ACTIVITY
With the pictures left out, restate every entry word for word.

INPUT
========================================

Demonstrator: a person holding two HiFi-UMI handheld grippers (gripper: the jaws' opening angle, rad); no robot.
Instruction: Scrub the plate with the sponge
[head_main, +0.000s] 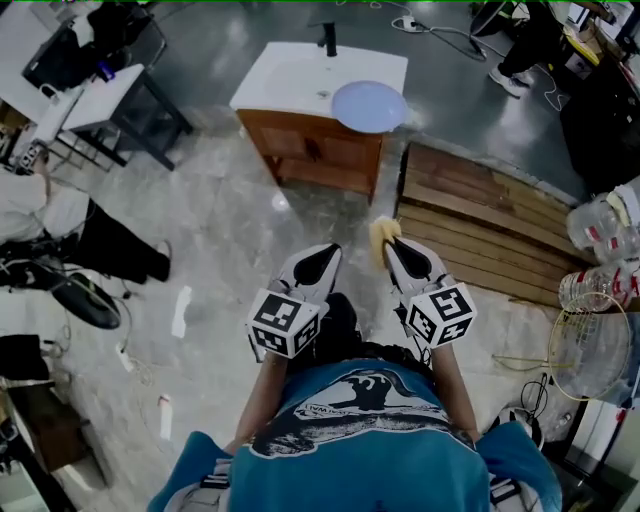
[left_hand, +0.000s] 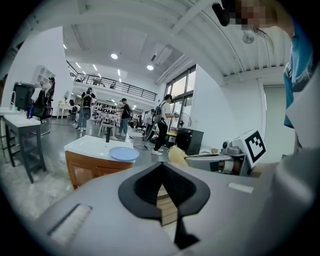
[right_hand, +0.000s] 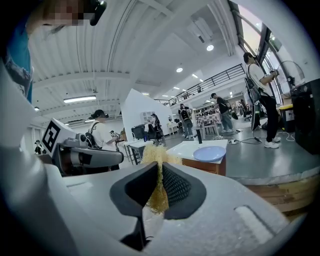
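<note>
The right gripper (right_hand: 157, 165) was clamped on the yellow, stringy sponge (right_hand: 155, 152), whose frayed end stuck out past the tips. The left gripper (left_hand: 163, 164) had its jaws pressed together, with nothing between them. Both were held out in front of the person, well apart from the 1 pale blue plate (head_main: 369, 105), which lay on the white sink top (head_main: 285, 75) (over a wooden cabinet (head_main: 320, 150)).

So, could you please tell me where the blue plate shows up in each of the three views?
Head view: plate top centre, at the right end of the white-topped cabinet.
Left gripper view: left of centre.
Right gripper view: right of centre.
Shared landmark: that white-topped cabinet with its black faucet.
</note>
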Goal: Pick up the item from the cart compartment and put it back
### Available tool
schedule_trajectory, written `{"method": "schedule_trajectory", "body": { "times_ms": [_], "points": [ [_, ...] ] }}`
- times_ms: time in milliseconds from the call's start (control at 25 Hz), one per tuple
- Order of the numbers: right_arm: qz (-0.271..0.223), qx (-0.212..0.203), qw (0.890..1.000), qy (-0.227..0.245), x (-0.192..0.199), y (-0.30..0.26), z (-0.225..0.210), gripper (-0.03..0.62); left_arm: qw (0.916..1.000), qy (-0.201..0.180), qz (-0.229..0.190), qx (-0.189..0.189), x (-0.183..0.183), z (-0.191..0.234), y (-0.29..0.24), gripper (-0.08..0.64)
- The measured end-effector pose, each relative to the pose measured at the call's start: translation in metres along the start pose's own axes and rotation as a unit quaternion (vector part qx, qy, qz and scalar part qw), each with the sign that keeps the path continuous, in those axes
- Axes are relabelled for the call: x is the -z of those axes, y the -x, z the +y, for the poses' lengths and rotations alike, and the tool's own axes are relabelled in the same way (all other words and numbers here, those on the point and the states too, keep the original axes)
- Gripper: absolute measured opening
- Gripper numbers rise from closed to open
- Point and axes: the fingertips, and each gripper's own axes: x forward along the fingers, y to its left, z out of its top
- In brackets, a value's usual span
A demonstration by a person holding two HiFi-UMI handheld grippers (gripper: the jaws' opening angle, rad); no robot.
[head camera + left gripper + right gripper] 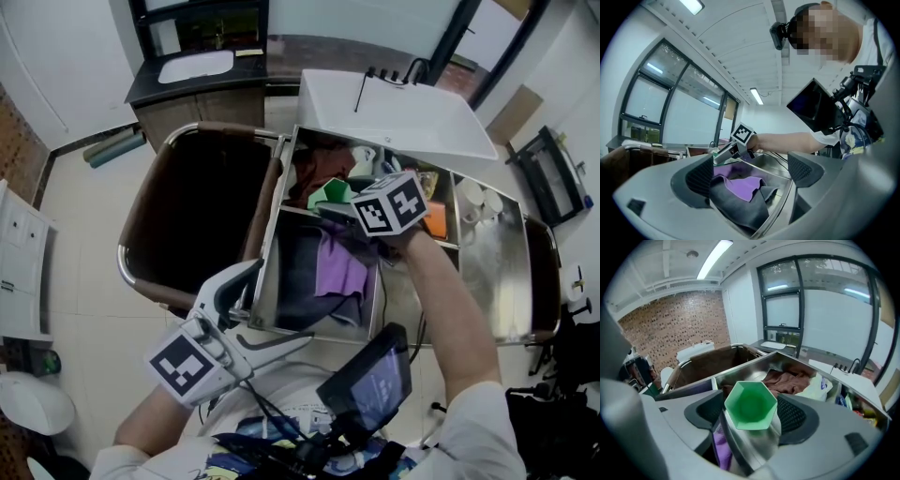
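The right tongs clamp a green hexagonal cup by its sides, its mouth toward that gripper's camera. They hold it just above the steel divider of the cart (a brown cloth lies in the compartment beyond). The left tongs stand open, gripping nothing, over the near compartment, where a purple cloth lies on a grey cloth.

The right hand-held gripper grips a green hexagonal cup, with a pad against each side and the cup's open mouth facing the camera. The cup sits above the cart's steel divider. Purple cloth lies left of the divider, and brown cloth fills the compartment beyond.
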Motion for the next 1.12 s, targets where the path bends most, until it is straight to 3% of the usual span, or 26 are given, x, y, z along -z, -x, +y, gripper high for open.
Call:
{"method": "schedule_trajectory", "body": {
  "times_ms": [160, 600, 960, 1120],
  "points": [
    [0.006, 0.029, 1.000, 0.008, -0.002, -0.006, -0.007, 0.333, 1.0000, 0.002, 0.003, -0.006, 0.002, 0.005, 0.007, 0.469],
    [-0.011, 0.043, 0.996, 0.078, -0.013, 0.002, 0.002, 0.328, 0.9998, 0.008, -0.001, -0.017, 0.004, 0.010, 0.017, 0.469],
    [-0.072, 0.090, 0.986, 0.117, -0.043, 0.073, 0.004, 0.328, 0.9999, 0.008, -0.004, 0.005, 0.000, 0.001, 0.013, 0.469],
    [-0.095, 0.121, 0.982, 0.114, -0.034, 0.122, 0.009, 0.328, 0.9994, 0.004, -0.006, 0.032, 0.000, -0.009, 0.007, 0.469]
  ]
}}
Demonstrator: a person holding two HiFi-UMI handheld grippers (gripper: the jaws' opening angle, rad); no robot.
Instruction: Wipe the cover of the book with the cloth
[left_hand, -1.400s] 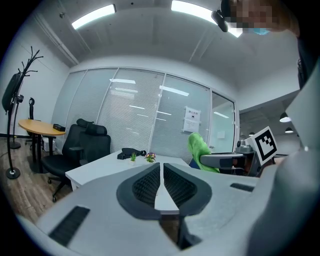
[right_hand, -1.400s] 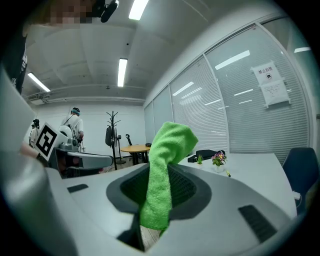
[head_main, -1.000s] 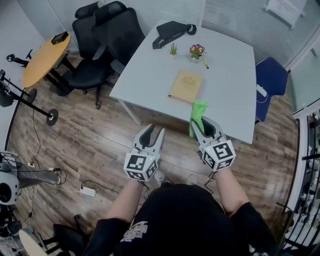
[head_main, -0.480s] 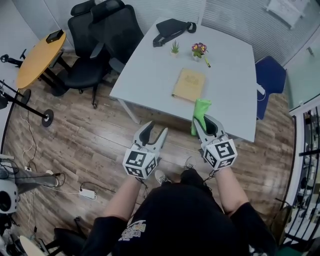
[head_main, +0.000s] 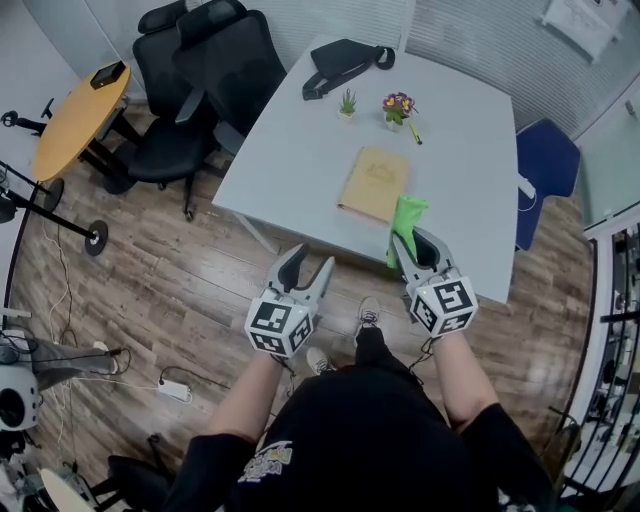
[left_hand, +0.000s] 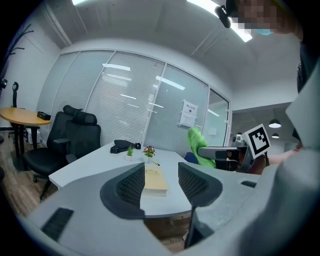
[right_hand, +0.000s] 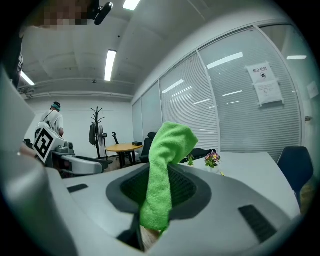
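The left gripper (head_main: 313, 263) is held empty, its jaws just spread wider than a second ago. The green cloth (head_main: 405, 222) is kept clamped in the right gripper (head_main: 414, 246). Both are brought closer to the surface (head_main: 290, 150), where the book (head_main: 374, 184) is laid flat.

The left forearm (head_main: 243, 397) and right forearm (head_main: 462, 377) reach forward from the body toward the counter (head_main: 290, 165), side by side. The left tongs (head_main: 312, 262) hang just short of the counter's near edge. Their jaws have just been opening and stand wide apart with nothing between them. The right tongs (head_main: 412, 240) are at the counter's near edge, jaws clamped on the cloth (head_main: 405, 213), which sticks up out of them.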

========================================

FINAL ANSWER
Demonstrator: a person holding two HiFi-UMI handheld grippers (gripper: the jaws' opening angle, rad); no robot.
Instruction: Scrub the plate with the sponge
[head_main, +0.000s] 
[left_hand, +0.000s] 
[right_hand, +0.000s] 
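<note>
The right gripper (right_hand: 157, 165) was clamped on the yellow, stringy sponge (right_hand: 155, 152), whose frayed end stuck out past the tips. The left gripper (left_hand: 163, 164) had its jaws pressed together, with nothing between them. Both were held out in front of the person, well apart from the 1 pale blue plate (head_main: 369, 105), which lay on the white sink top (head_main: 285, 75) (over a wooden cabinet (head_main: 320, 150)).

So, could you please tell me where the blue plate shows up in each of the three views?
Head view: plate top centre, at the right end of the white-topped cabinet.
Left gripper view: left of centre.
Right gripper view: right of centre.
Shared landmark: that white-topped cabinet with its black faucet.
</note>
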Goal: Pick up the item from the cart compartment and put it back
### Available tool
schedule_trajectory, written `{"method": "schedule_trajectory", "body": { "times_ms": [_], "points": [ [_, ...] ] }}`
- times_ms: time in milliseconds from the call's start (control at 25 Hz), one per tuple
- Order of the numbers: right_arm: qz (-0.271..0.223), qx (-0.212..0.203), qw (0.890..1.000), qy (-0.227..0.245), x (-0.192..0.199), y (-0.30..0.26), z (-0.225..0.210), gripper (-0.03..0.62); left_arm: qw (0.916..1.000), qy (-0.201..0.180), qz (-0.229..0.190), qx (-0.189..0.189), x (-0.183..0.183), z (-0.191..0.234), y (-0.29..0.24), gripper (-0.08..0.64)
- The measured end-effector pose, each relative to the pose measured at the call's start: translation in metres along the start pose's own axes and rotation as a unit quaternion (vector part qx, qy, qz and scalar part qw), each with the sign that keeps the path continuous, in those axes
- Axes are relabelled for the call: x is the -z of those axes, y the -x, z the +y, for the poses' lengths and rotations alike, and the tool's own axes are relabelled in the same way (all other words and numbers here, those on the point and the states too, keep the original axes)
- Gripper: absolute measured opening
- Gripper numbers rise from closed to open
- Point and axes: the fingertips, and each gripper's own axes: x forward along the fingers, y to its left, z out of its top
- In brackets, a value's usual span
A demonstration by a person holding two HiFi-UMI handheld grippers (gripper: the jaws' opening angle, rad); no robot.
[head camera + left gripper + right gripper] 
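The right tongs clamp a green hexagonal cup by its sides, its mouth toward that gripper's camera. They hold it just above the steel divider of the cart (a brown cloth lies in the compartment beyond). The left tongs stand open, gripping nothing, over the near compartment, where a purple cloth lies on a grey cloth.

The right hand-held gripper grips a green hexagonal cup, with a pad against each side and the cup's open mouth facing the camera. The cup sits above the cart's steel divider. Purple cloth lies left of the divider, and brown cloth fills the compartment beyond.
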Motion for the next 1.12 s, targets where the path bends most, until it is straight to 3% of the usual span, or 26 are given, x, y, z along -z, -x, +y, gripper high for open.
Call:
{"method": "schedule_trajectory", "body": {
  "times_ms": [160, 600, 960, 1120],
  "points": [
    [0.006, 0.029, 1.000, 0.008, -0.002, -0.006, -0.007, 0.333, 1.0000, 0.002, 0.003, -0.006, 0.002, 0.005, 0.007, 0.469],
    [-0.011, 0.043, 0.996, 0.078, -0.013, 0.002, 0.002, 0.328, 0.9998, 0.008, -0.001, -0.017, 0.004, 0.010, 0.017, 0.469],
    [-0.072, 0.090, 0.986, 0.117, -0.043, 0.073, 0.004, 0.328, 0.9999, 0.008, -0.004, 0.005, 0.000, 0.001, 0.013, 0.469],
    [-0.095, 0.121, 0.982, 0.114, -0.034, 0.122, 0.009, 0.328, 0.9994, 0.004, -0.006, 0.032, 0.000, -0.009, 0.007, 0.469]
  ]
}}
Demonstrator: a person holding two HiFi-UMI handheld grippers (gripper: the jaws' opening angle, rad); no robot.
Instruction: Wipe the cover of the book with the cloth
[left_hand, -1.400s] 
[right_hand, -1.400s] 
[head_main, -1.000s] 
[head_main, -0.480s] 
[head_main, +0.000s] 
[left_hand, +0.000s] 
[right_hand, +0.000s] 
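The left gripper (head_main: 313, 263) is held empty, its jaws just spread wider than a second ago. The green cloth (head_main: 405, 222) is kept clamped in the right gripper (head_main: 414, 246). Both are brought closer to the surface (head_main: 290, 150), where the book (head_main: 374, 184) is laid flat.

The left forearm (head_main: 243, 397) and right forearm (head_main: 462, 377) reach forward from the body toward the counter (head_main: 290, 165), side by side. The left tongs (head_main: 312, 262) hang just short of the counter's near edge. Their jaws have just been opening and stand wide apart with nothing between them. The right tongs (head_main: 412, 240) are at the counter's near edge, jaws clamped on the cloth (head_main: 405, 213), which sticks up out of them.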

This exercise is now fully answered.